Tips and tricks for logging and monitoring AWS Lambda functions

The common practice of using agents/daemons to buffer and batch send logs and metrics are no longer applicable in the world of serverless. Here are some tips to help you get the most out of your logging and monitoring infrastructure for your functions.

This is part 2 of a 3-part mini series on managing your AWS Lambda logs.

If you haven’t read part 1 yet, please give it a read now. We’ll be building on top of the basic infrastructure of shipping logs from CloudWatch Logs detailed in that post.

part 1 : centralise logging

part 3 : tracking correlation IDs

New paradigm, new problems

Much have changed with the serverless paradigm, and it solves many of the old problems we face and replaced them with some new problems that (I think) are easier to deal with.

Consequently, many of the old practices are no longer applicable — eg. using agents/daemons to buffer and batch send metrics and logs to monitoring and log aggregation services.

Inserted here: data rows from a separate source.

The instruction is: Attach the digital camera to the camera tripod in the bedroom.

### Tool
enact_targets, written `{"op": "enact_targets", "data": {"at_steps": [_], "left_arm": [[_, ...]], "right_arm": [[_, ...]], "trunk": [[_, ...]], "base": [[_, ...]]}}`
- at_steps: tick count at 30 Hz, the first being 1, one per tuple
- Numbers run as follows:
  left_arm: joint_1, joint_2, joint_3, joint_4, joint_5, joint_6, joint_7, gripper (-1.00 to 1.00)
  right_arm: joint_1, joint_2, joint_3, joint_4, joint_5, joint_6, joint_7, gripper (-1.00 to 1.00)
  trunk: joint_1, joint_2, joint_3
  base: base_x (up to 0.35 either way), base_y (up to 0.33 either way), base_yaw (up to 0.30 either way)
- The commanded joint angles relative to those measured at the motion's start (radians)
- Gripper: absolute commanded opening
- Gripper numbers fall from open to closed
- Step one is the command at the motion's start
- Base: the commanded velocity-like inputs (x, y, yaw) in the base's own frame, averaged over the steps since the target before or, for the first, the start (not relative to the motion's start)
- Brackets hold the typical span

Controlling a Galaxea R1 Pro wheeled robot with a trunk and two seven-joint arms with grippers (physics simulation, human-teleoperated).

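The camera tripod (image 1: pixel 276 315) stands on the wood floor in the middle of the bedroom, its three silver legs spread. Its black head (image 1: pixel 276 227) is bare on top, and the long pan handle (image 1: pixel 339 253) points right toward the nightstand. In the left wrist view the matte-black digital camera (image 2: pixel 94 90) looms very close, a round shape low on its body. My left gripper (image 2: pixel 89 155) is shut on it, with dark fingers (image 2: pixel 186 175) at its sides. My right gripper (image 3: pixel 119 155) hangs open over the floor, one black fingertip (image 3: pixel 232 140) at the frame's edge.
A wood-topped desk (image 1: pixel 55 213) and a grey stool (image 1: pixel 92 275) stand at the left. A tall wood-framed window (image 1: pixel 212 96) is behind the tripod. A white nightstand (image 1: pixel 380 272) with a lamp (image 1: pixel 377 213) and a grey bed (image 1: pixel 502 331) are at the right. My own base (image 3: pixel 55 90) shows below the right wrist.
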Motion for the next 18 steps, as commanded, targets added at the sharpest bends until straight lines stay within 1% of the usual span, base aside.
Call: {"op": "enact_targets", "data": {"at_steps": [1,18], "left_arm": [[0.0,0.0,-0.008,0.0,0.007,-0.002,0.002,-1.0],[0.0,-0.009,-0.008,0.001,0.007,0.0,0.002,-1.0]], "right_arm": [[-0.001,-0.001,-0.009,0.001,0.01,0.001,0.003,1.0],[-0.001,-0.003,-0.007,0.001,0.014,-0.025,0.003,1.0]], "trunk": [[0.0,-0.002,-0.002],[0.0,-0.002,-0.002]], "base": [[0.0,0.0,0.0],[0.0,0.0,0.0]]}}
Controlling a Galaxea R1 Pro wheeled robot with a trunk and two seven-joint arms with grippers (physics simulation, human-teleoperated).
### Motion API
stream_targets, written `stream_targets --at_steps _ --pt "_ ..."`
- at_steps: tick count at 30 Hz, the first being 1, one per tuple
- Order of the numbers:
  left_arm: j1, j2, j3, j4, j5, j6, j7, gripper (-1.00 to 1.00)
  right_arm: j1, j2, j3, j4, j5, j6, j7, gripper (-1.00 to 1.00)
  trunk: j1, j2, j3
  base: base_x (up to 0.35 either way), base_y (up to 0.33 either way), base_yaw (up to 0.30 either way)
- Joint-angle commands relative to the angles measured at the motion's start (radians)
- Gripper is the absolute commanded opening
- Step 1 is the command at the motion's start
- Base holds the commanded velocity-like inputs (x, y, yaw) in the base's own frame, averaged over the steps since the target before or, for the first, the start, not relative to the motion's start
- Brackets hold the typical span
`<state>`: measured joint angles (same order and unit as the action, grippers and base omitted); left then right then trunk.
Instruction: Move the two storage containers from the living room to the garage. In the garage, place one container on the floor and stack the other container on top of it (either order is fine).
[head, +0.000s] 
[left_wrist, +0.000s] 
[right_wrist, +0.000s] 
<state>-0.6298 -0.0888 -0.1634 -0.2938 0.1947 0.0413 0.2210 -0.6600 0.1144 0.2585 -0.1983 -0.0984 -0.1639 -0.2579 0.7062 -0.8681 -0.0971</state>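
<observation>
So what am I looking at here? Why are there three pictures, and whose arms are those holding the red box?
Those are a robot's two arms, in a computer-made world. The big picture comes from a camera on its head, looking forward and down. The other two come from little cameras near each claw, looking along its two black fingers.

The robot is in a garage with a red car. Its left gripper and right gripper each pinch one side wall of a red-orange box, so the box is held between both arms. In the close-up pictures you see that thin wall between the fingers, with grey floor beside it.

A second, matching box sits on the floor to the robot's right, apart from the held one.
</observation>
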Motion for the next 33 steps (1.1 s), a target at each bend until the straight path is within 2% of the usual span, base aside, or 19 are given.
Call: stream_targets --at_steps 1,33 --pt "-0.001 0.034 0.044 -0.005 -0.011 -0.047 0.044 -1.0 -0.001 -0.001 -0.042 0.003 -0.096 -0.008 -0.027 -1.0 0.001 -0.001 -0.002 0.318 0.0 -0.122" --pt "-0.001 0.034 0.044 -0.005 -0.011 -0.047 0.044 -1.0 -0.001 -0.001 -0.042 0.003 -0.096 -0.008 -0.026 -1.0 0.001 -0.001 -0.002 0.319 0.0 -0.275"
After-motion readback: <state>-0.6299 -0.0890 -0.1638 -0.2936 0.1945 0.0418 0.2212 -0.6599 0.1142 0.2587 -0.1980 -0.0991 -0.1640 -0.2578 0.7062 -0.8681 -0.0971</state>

However, even as we throw away these old practices for the new world of serverless, we are still after the same qualities that made our old tools “good”:

1. able to collect rich set of system and application metrics and logs
2. publishing metrics and logs should not add user-facing latency (ie. they should be performed in the background)
3. metrics and logs should appear in realtime (ie. within a few seconds)
4. metrics should be granular

Unfortunately, the current tooling for Lambda — CloudWatch metrics & CloudWatch Logs — are failing on a few of these, some more so than others:

• publishing custom metrics requires additional network calls that need to be made during the function’s execution, adding to user-facing latency
• CloudWatch metrics for AWS services are only granular down to 1 minute interval (custom metrics can be granular down to 1 second)
• CloudWatch metrics are often a few minutes behind (though custom metrics might have less lag now that they can be recorded at 1 second interval)
• CloudWatch Logs are usually more than 10s behind (not precise measurement, but based on personal observation)

With Lambda, we have to rely on AWS to improve CloudWatch in order to bring us parity with existing “server-ful” services.

Many vendors have announced support for Lambda, such as Datadog and Wavefront. However, as they are using the same metrics from CloudWatch they will have the same lag.

IOPipe is a popular alternative for monitoring Lambda functions and they do things slightly differently — by giving you a wrapper function around your code so they can inject monitoring code (it’s a familiar pattern to those who have used AOP frameworks in the past).

For their 1.0 release they also announced support for tracing (see the demo video below), which I think it’s interesting as AWS already offers X-Ray and it’s a more complete tracing solution (despite its own shortcomings as I mentioned in this post).

IOPipe seems like a viable alternative to CloudWatch, especially if you’re new to AWS Lambda and just want to get started quickly. I can totally see the value of that simplicity.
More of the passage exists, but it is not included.